Enhanced breakdown strength and polarization behavior in relaxor ferroelectric films via bidirectional design of defect engineering and heterogeneous interface construction

Abstract

Electronic power systems require the development of dielectric capacitors that combine high energy storage density and high efficiency. However, there are some unavoidable defects such as oxygen vacancies in dielectrics, which seriously deteriorate the energy storage performance. Here, a bidirectional design of defect engineering and heterogeneous interfacial construction is conducted in Fe-doped 0.8Bi_0.5Na_0.5TiO₃–0.2Bi_3.25La_0.75Ti₃O₁₂ relaxor ferroelectric films to reduce leakage current and improve polarization.
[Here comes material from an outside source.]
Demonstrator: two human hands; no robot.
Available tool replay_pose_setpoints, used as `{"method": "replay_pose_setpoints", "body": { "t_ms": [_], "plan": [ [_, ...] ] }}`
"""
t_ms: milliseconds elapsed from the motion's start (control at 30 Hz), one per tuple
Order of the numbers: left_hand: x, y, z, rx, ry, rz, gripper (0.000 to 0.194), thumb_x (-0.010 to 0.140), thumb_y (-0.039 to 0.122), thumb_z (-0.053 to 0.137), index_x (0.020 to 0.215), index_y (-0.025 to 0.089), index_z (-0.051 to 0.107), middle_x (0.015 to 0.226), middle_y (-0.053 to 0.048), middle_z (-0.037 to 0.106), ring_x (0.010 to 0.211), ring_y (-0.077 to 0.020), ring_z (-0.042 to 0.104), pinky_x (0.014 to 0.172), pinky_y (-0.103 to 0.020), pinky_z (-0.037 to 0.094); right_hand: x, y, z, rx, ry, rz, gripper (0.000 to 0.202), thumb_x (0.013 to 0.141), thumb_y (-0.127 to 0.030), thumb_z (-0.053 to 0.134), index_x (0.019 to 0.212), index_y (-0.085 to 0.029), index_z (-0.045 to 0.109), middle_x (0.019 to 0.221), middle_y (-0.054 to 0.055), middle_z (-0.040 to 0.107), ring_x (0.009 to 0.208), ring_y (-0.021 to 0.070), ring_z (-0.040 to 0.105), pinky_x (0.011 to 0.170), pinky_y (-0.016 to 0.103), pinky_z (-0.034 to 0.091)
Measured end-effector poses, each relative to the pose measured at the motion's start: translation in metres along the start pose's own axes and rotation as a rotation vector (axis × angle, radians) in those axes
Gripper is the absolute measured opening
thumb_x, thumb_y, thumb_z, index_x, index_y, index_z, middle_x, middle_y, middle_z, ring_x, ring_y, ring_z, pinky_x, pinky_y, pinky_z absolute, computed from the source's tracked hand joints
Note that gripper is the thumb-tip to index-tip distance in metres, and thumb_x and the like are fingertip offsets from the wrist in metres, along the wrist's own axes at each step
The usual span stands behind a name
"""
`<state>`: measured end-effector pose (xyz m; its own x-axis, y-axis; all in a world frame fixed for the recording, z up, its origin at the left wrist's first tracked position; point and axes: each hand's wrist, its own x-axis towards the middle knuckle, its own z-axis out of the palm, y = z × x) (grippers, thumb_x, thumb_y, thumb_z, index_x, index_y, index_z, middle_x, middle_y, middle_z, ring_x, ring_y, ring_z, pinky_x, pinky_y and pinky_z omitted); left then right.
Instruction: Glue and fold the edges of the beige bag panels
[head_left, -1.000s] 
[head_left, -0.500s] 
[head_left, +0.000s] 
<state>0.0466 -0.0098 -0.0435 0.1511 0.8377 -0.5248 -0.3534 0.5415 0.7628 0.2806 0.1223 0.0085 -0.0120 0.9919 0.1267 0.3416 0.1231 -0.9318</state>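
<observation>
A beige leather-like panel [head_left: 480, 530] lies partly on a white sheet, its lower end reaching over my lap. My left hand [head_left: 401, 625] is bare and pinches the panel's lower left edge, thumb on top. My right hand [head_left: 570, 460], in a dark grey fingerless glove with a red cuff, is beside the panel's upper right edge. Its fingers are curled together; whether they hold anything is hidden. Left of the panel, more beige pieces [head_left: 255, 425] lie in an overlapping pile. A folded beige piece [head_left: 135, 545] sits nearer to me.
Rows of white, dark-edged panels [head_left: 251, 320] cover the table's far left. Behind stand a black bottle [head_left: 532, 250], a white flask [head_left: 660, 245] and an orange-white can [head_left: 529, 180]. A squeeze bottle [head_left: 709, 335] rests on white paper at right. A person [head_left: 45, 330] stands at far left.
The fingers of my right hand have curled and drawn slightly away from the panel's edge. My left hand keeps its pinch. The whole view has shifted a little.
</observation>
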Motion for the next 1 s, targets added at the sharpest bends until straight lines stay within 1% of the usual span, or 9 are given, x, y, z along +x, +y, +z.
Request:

Simultaneously, the heterogeneous interfacial construction hinders the mass transfer process and forms more interfaces, which impede the formation of electronic pathways. The synergistic action of bidirectional design provides a substantial increase in breakdown strength, combined with excellent dielectric properties and high temperature, frequency and cycle stability. Finally, a great balance between energy storage density (83.6 J cm⁻³) and efficiency (74.1%) is achieved for 2 mol% Fe-doped films. This work provides a strategy for designing advanced electrostatic capacitors through defect and interface regulation.